They’re being sold and discussed as two new books by Rem Koolhaas: parts one and two of the ‘Project on the City’. But Koolhaas is absent on most of the 1,600 pages. For the most part, he lets students from Harvard Design School have their say. That said, Koolhaas’s presence is still palpable – as editor, teacher and source of inspiration for a long line of faithful disciples tagging along in his wake. In the pieces by Koolhaas himself, Junkspace in particular, he is his customary radical, expressionist and very funny self.
More! Faster!
The Shopping Guide feels exhaustive and objective, but of course it’s nothing of the sort. All manner of Disney-style parks are featured, but the fact that the visitor is walking on what is effectively the roof of a service garage – all servicing takes place out of view of the tourist in underground spaces large enough for many trucks – is never mentioned. Though the consumer aspect of Shopping is well covered, the production aspect is often lacking.
What does pass the test is the copious quantity of fantastic images (70% of both books consists of images), loud sloganising, consumer symbolism, splendid graphics, all of it in lavish quantities. This ultimate overkill of pseudo-scientific analysis (200 pages would have been plenty for the Great Leap Forward) is not always successful, but it has resulted in two colourful tomes to leaf through. In that sense, Koolhaas’s own great leap forward – from most-quoted critic on the alternative circuit to fully fledged player in a consumer society driven by the laws of spectacle – has been accomplished with full marks. And that’s a welcome thought. For I’m not immune to anything human. I too shop, fly, consume and allow myself to be swayed entirely voluntarily and consciously by ‘real’ brands, ad campaigns, big numbers and special offers. You know how it works, yet you still play along. Even while reading, I can hear an imaginary radio DJ crowing about the latest Koolhaas – ‘better, faster and thicker than all his previous work, available everywhere now’. And never before has a book had that effect on me.
Superstar
The star system that applies in the world of architecture (come to Bilbao for a real Gehry) is apparently as effective in pop music, where qualifications like ‘better’, ‘worse’ or ‘as good as’ only acquire meaning when related to the likes of Madonna or U2. Most of the articles that have appeared to date on the first two books in the ‘Project on the City’ series (two more will follow) deal more with Koolhaas than his contribution to either book merits. That’s how the stardom mechanism works, and apt it is too, for it’s also one of the subjects in book two, the Harvard Design School Guide To Shopping. But that’s not all. Koolhaas probably does deserve full credit for the fact that both books have been published by Taschen (‘making beautiful books available to everyone’). Books from this publisher are normally consigned to the reduced-price and remaindered sections of bookstores. And that’s a considerable achievement: never before has urban design research been so accessible to the public. Expansion in the world of books: from the specialised architecture bookstore to the kiosk on the corner.

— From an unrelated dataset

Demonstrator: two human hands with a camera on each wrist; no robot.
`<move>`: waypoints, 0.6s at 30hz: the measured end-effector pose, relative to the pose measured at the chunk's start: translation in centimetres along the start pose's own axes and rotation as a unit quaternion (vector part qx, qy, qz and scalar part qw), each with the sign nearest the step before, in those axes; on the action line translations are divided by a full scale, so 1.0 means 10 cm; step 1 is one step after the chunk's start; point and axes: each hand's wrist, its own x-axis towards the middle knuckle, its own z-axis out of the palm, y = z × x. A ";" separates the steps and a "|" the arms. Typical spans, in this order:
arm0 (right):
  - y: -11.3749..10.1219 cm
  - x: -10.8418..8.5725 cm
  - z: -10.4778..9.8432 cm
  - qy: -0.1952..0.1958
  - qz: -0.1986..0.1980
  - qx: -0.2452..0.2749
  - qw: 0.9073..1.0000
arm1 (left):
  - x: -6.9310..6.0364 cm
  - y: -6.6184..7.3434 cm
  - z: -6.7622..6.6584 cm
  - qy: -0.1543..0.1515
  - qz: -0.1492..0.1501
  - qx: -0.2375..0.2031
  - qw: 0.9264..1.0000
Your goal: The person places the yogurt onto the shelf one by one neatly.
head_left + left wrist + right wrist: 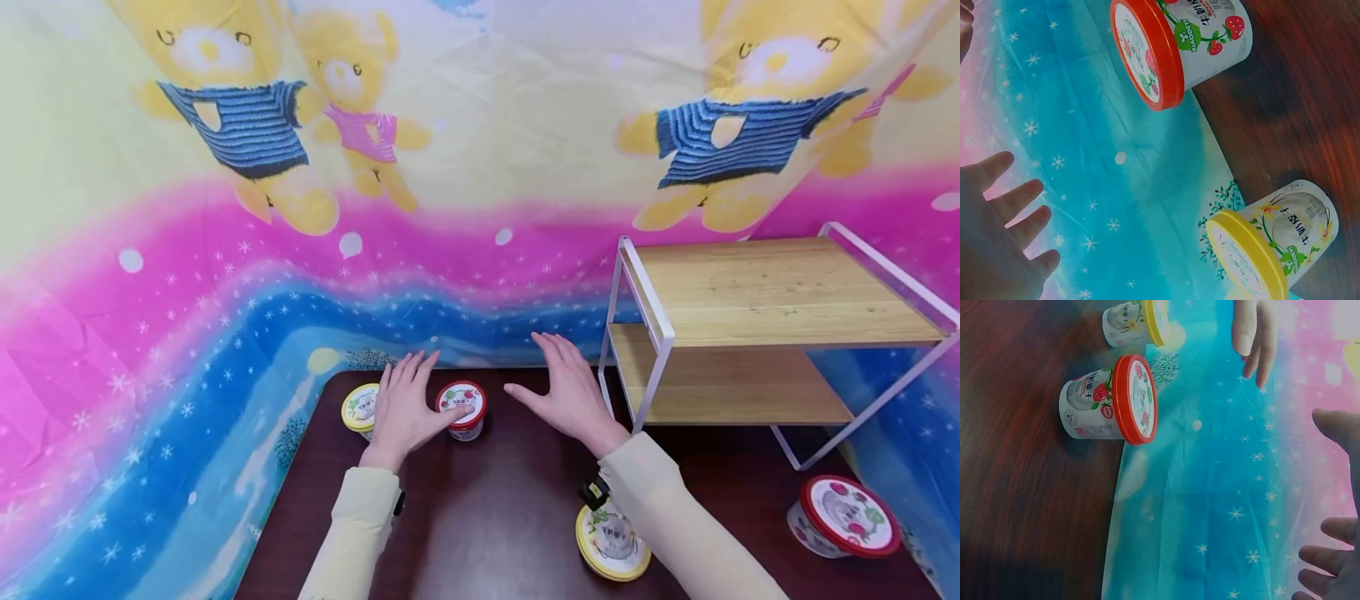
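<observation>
Dark table, left hand spread near red-lidded tub, right hand spread

Fingers extended, a person's left hand and right hand hover apart over a dark table, the left partly covering a red-lidded tub and a yellow-lidded tub from view. A second yellow-lidded tub sits partly hidden by the right sleeve; a second red-lidded tub stands at far right, near a two-tier shelf. Teddy bears in striped shirts decorate the backdrop behind.
</observation>
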 end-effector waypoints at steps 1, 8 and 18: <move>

One book therefore deals with the large-scale variety of shopping, or bulk shopping; the other deals in detail with, by Western standards, is the ridiculously rapid growth of the Pearl River Delta, a subject that Koolhaas previously raised in his contribution to Documenta X in Kassel. Here, too, the key words are bigness and radical.
I Shop, Therefore I Am
While reading the Shopping Guide, something like a mail-order catalogue for shopping centres, the reader becomes aware of the workings of today’s society. But that is nothing new. Anyone who has seen the film The Truman Show is just as aware of what modern man is a capable of.
The surprise tactics deployed by the Koolhaas students – with all their titbits of information and data on escalators and air-conditioning – is mildly amusing, but no more than that. For who can really get exited about the fact that Las Vegas has more escalators than the Netherlands has? What’s the point of all this infotainment? Is it bad? Or good? Most of the information in the Shopping Guide is given no significance. It does not support any model, nobody has a view on it, never mind a moral view. That’s what makes such data so trivial: if you don’t do anything with it, why bother to mention it, except – analogous to the law of big numbers – to impress?